◆ **What is expected**: Count every line below in which "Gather" occurs, then give only the count.

◆ **Records to process**:
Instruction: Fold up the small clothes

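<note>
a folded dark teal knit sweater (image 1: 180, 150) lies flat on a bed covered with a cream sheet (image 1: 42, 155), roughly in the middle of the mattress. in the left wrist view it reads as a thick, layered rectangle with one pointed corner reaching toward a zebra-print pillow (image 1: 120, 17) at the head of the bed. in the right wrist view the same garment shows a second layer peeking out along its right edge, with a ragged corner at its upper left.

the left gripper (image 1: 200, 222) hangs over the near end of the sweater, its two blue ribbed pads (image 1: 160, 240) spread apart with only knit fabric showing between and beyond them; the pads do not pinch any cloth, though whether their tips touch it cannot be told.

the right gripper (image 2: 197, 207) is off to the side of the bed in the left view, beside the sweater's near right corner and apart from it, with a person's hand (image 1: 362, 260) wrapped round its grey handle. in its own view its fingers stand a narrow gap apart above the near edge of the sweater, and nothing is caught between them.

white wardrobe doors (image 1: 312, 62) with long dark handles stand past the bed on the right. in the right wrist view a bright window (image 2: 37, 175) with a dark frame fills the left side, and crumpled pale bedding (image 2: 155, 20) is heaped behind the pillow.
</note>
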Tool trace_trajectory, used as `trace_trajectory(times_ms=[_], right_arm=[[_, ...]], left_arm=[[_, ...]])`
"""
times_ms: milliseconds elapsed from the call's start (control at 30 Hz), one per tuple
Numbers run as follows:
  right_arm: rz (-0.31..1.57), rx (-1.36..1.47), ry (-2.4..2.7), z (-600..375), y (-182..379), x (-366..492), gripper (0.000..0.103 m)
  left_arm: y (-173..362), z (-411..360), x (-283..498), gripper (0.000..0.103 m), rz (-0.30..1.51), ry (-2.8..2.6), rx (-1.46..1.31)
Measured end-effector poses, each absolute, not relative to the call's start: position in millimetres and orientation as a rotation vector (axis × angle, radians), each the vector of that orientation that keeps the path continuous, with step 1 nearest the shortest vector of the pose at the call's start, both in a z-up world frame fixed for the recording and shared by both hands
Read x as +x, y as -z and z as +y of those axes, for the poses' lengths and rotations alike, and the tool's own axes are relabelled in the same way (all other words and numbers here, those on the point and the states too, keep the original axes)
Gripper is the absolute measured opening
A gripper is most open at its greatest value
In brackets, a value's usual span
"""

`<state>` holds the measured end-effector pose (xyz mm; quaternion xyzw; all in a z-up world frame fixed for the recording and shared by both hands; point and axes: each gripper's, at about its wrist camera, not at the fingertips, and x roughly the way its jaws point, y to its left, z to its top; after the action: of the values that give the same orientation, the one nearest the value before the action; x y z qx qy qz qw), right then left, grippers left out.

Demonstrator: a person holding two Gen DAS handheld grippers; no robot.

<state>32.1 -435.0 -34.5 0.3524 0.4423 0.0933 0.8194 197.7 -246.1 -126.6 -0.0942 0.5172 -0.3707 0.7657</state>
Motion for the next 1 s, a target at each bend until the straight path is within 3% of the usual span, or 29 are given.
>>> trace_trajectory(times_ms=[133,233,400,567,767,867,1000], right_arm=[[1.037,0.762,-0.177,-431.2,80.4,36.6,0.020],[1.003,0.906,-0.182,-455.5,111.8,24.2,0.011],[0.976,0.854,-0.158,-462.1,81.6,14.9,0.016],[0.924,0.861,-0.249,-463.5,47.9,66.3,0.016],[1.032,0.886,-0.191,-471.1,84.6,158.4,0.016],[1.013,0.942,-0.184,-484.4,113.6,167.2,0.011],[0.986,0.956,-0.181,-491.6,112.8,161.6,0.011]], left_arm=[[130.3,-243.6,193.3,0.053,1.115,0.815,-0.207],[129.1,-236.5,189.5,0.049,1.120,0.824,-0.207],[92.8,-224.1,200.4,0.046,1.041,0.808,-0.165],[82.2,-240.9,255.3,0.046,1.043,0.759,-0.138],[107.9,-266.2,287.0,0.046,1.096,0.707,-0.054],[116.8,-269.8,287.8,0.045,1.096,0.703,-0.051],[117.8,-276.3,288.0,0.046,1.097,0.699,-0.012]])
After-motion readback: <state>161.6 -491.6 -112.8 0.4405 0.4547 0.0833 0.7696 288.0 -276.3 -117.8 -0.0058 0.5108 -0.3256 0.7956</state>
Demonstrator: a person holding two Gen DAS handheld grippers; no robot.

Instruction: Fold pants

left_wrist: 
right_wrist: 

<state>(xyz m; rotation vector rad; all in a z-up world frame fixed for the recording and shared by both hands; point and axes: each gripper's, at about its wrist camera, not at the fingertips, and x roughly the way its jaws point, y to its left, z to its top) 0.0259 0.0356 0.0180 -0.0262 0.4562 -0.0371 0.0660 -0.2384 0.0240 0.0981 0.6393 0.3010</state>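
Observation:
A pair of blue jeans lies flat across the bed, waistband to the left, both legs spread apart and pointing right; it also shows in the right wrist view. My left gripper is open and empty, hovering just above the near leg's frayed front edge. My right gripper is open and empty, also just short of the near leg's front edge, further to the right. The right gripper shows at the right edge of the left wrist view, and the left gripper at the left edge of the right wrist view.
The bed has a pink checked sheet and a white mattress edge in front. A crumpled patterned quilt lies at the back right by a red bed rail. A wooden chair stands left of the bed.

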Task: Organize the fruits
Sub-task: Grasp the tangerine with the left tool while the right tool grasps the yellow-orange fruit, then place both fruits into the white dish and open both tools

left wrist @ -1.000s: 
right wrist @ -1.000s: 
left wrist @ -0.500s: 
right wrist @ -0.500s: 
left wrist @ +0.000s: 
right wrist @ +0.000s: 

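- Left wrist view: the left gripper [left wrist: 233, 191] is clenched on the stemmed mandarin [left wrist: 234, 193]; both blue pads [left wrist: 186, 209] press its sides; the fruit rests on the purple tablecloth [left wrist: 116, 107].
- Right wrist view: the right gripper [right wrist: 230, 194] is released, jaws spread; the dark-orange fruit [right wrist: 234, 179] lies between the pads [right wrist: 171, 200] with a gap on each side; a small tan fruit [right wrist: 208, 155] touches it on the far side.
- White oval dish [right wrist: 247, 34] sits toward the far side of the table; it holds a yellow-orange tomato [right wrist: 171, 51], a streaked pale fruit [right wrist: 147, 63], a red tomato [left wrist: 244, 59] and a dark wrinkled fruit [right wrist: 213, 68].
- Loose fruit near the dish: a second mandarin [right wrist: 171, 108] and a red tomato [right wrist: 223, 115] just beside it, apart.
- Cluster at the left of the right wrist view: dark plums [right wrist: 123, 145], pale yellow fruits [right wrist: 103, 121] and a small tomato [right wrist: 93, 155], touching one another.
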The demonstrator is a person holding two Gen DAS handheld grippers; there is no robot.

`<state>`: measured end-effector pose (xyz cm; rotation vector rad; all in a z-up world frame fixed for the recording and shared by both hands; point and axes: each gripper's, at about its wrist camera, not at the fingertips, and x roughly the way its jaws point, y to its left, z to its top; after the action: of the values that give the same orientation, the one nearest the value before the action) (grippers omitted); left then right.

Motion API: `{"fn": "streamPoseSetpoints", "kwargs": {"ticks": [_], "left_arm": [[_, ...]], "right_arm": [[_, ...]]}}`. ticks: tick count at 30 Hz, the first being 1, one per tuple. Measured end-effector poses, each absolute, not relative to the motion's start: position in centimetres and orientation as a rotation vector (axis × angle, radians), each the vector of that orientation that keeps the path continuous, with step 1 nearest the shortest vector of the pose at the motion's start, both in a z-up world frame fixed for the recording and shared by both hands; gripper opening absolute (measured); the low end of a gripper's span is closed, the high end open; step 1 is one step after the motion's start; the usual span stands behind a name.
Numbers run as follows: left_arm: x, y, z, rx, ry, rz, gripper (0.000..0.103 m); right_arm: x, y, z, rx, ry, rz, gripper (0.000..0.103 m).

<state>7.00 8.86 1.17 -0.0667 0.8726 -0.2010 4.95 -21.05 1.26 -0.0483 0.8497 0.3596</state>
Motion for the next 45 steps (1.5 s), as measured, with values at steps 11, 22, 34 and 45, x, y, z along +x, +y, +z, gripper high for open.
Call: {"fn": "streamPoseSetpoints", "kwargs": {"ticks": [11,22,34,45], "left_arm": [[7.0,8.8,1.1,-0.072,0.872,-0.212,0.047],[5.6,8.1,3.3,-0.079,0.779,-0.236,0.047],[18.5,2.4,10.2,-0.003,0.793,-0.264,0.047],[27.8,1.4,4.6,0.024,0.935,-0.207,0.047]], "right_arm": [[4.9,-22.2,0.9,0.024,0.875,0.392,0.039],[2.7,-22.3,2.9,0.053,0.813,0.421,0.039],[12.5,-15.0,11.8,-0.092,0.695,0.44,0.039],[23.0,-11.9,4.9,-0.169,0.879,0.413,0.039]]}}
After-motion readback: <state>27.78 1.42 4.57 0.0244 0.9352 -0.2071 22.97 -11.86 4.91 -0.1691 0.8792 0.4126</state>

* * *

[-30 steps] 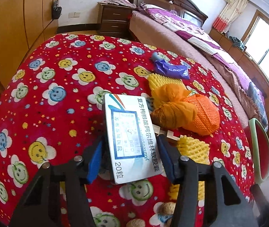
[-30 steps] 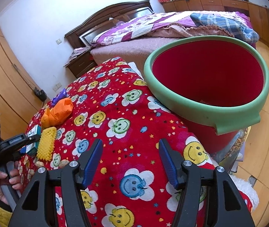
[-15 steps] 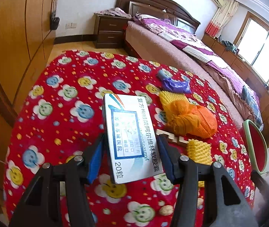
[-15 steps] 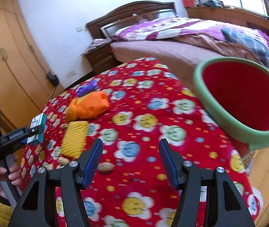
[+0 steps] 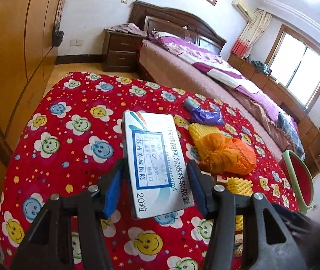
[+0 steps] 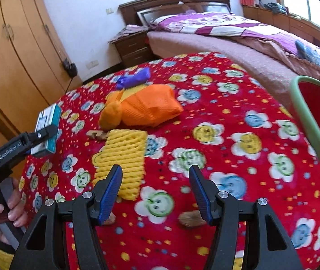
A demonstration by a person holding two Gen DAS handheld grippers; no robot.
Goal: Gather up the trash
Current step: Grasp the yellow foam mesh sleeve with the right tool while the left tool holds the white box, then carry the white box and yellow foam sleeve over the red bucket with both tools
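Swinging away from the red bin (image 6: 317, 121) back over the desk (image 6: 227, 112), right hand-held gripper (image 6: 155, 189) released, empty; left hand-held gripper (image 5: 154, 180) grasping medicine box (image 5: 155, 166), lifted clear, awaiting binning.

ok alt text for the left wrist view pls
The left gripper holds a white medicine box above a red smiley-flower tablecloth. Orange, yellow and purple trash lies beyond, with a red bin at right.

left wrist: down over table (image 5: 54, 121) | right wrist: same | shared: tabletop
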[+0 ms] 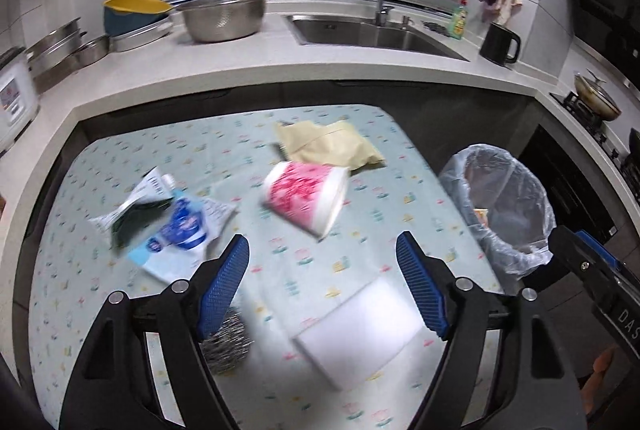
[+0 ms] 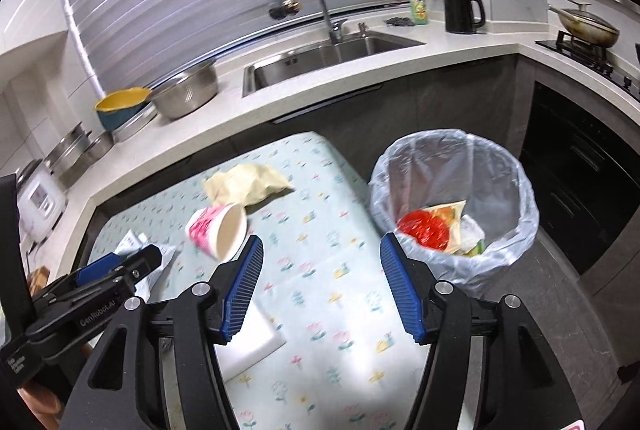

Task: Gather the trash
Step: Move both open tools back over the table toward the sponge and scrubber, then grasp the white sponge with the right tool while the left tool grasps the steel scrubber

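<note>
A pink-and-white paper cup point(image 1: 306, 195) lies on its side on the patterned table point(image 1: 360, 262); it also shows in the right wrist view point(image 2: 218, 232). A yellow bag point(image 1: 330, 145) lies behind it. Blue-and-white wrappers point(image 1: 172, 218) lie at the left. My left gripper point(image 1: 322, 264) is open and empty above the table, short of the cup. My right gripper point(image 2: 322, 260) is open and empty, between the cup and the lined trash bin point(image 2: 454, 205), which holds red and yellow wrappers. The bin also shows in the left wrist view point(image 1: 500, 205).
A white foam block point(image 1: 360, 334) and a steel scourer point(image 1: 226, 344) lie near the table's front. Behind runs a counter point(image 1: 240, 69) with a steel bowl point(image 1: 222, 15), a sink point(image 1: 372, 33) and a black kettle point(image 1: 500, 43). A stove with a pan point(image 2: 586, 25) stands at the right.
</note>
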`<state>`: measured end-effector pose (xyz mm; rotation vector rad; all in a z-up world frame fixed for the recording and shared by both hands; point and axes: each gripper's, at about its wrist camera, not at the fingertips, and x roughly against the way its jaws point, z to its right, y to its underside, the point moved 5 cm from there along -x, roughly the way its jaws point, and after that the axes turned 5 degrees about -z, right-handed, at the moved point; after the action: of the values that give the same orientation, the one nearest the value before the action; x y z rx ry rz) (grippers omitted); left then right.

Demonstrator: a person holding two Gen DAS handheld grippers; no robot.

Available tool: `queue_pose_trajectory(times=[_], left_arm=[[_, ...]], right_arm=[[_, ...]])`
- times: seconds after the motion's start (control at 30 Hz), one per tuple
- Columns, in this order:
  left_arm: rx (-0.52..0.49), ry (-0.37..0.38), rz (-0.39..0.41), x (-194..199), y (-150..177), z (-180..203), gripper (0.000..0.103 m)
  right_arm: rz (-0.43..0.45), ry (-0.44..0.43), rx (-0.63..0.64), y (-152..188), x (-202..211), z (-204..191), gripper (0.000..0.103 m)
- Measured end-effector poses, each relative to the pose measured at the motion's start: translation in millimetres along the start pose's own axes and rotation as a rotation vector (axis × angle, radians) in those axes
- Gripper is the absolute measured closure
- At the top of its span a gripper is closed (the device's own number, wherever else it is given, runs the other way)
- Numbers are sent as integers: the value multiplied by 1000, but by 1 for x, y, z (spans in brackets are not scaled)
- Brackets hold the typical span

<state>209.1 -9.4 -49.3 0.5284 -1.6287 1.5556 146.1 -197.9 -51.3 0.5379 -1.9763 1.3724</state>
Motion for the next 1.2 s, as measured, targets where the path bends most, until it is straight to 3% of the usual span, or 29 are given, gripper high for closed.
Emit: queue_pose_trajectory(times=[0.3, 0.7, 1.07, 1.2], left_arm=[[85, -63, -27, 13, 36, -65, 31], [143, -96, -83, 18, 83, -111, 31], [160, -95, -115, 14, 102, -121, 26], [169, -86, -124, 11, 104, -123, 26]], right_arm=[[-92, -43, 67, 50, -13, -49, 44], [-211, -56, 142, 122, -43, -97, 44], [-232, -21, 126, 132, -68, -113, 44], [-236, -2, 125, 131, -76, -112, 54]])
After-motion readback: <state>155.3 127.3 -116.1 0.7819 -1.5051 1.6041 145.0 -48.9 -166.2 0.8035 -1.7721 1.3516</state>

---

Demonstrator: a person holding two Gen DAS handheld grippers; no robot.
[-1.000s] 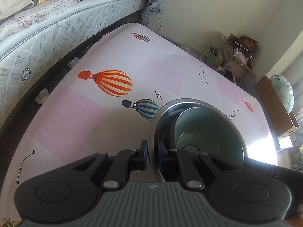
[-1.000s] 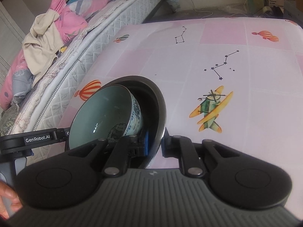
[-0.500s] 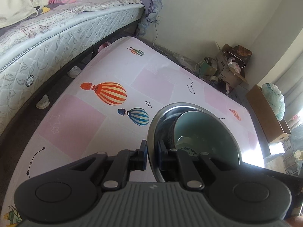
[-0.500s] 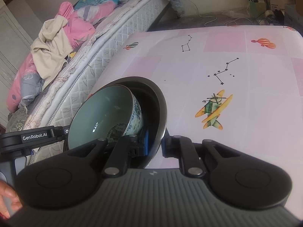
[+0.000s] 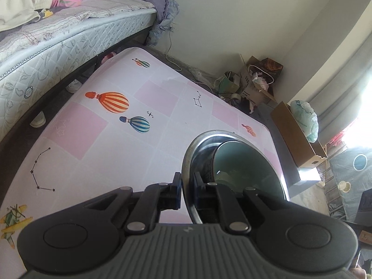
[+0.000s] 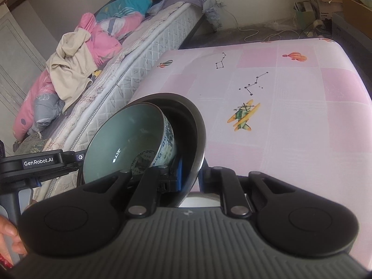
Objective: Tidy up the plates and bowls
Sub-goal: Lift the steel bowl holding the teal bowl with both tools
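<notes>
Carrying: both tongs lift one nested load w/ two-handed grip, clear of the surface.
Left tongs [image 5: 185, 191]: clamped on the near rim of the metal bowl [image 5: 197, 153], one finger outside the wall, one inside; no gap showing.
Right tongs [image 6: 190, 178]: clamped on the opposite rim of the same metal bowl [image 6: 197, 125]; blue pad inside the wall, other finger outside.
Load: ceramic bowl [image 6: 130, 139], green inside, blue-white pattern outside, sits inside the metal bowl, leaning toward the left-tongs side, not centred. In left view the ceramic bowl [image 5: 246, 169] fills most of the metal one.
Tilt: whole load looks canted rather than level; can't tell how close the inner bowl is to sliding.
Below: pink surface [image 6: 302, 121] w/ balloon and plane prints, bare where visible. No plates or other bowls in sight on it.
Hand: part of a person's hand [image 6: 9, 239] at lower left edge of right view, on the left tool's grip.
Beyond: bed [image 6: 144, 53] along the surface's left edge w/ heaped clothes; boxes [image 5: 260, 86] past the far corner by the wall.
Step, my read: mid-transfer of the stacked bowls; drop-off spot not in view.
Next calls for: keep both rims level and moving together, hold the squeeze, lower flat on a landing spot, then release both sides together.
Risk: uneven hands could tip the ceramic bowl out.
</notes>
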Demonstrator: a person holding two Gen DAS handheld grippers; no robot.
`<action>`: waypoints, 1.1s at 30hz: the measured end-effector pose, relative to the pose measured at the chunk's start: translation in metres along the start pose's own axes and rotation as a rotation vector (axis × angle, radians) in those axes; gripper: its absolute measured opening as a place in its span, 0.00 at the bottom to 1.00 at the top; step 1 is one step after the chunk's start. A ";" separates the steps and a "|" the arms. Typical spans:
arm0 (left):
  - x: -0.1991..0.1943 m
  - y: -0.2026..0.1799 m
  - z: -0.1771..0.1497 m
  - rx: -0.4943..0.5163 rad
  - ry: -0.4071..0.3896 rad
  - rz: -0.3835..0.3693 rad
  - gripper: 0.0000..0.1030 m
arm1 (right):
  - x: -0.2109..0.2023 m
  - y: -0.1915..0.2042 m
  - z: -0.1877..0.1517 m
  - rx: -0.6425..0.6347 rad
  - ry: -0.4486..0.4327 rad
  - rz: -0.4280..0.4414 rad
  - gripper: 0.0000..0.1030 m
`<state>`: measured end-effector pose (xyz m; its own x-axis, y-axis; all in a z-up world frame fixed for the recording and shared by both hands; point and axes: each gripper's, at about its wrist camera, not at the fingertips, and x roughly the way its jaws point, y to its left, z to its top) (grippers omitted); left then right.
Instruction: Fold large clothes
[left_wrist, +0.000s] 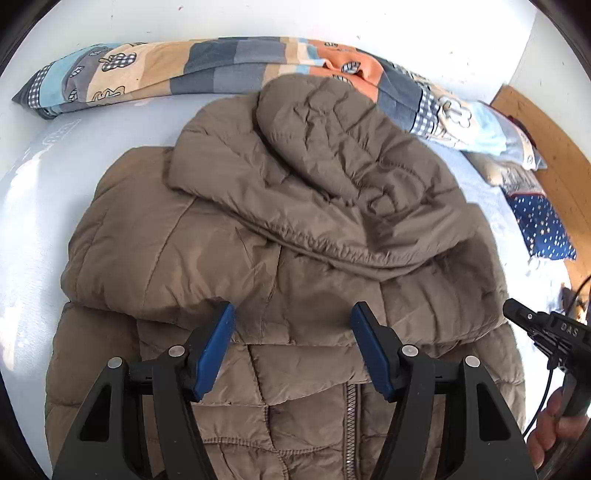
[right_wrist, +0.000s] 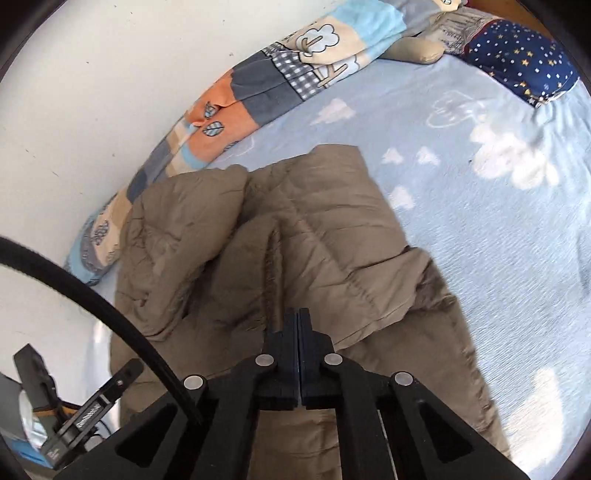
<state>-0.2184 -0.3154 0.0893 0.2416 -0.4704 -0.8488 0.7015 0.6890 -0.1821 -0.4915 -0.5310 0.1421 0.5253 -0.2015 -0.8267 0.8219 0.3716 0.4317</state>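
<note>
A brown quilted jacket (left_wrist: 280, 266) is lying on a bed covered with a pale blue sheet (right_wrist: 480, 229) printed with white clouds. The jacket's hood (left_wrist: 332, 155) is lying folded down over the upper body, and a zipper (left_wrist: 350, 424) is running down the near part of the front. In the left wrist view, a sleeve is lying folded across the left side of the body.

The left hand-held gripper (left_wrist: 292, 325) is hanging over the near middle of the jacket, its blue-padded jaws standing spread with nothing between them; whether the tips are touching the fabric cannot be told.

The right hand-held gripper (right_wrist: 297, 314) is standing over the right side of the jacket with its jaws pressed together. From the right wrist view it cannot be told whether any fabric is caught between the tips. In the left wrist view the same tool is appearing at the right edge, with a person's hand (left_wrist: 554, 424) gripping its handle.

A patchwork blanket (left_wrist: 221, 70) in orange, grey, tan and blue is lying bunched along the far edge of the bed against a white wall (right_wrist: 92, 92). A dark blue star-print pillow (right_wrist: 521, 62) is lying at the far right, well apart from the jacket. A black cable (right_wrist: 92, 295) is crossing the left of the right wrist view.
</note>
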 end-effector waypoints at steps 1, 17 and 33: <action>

◆ **Answer to this exercise**: 2